Start of Block
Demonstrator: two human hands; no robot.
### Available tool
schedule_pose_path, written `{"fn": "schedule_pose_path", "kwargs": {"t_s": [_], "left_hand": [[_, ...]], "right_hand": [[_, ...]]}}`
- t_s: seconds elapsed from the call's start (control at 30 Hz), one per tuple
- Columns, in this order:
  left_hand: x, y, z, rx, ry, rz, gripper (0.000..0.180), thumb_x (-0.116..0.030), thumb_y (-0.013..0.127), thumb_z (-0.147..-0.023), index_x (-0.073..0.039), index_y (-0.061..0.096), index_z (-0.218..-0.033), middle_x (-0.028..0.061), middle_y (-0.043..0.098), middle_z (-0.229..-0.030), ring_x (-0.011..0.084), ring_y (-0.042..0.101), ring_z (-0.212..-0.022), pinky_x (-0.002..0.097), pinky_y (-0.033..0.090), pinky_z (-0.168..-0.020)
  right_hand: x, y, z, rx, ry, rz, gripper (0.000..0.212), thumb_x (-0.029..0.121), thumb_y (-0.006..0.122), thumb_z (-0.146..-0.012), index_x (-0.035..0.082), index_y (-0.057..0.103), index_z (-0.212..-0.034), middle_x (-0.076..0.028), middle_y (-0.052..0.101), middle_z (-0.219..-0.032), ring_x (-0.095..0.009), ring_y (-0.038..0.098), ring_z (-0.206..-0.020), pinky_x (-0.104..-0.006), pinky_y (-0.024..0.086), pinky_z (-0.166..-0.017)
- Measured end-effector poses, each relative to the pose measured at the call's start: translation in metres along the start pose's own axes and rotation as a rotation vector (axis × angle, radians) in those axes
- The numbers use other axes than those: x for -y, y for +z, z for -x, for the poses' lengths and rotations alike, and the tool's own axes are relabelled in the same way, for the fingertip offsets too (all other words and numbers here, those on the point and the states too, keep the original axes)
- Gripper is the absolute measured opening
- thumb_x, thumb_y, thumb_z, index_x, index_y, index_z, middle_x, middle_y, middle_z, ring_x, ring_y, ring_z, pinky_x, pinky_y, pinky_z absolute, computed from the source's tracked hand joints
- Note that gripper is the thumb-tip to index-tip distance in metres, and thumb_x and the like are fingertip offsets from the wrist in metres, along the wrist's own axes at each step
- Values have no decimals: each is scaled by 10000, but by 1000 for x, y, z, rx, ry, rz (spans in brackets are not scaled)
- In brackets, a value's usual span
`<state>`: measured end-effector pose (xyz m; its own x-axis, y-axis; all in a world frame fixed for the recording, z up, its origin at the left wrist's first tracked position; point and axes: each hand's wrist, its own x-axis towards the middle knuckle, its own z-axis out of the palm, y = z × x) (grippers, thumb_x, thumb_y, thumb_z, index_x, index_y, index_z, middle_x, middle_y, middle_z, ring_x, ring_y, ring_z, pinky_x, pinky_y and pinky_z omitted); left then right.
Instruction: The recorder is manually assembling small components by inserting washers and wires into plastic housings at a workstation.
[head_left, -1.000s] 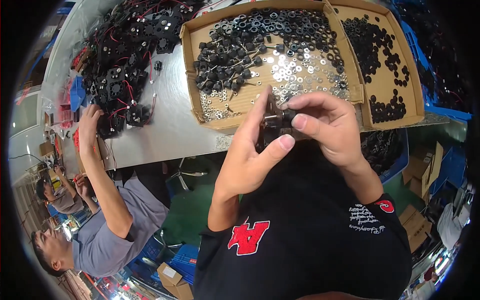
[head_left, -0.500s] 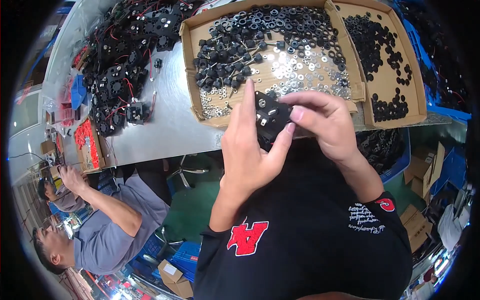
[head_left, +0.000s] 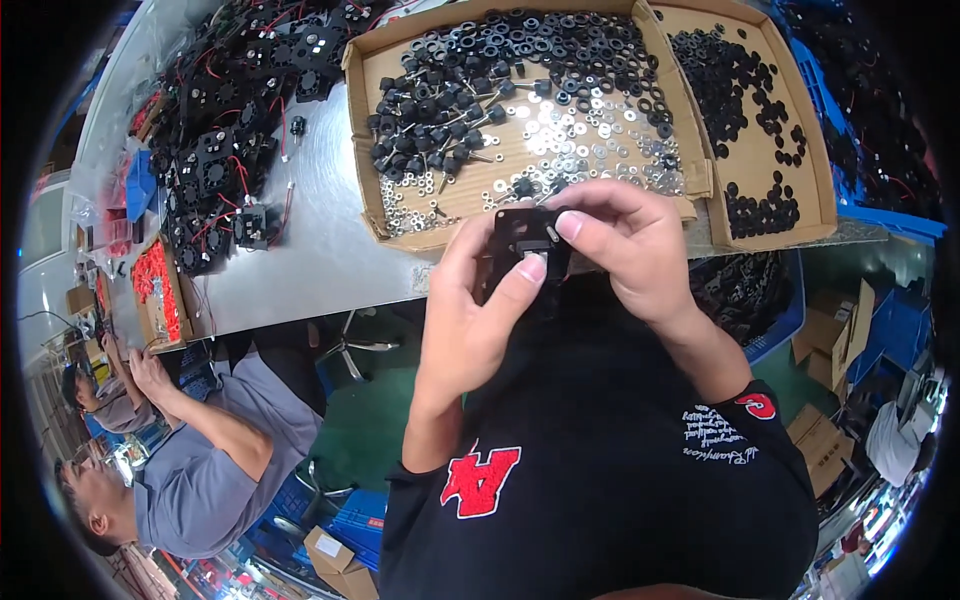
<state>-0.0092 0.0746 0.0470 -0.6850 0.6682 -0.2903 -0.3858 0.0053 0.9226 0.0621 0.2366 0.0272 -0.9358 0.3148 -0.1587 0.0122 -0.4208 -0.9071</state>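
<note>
Just in front of the near wall of a cardboard tray point(head_left: 420, 240), both hands are on a black squarish plastic part point(head_left: 515, 220) with small metal fittings. My left hand point(head_left: 462, 325) is closed round its left side, thumb pressed on its face. At the part's upper right edge, my right hand point(head_left: 640, 255) pinches with thumb and fingers; whether a smaller piece is between them I cannot tell. The tray holds black knobs with metal stems point(head_left: 440, 120), black rings point(head_left: 540, 35), silver washers point(head_left: 560, 130) and small nuts point(head_left: 405, 205).
A second cardboard tray point(head_left: 815, 210) with black round pieces point(head_left: 760, 210) adjoins on the right. Black fan assemblies point(head_left: 215, 170) with red wires lie on the metal table point(head_left: 320, 270) at left. Beyond a box of red parts point(head_left: 155, 290), a co-worker in grey point(head_left: 230, 440) works.
The black part has tipped and turned in my hands. My left thumb has moved onto its face, and the left fingers have curled behind it. The view has shifted slightly.
</note>
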Motion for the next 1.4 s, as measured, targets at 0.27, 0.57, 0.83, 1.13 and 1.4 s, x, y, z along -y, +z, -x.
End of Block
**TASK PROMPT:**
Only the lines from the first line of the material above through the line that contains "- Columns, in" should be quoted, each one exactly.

**ANSWER BELOW:**
Demonstrator: two human hands; no robot.
### Available tool
schedule_pose_path, written `{"fn": "schedule_pose_path", "kwargs": {"t_s": [_], "left_hand": [[_, ...]], "right_hand": [[_, ...]]}}`
- t_s: seconds elapsed from the call's start (control at 30 Hz), one per tuple
- Columns, in this order:

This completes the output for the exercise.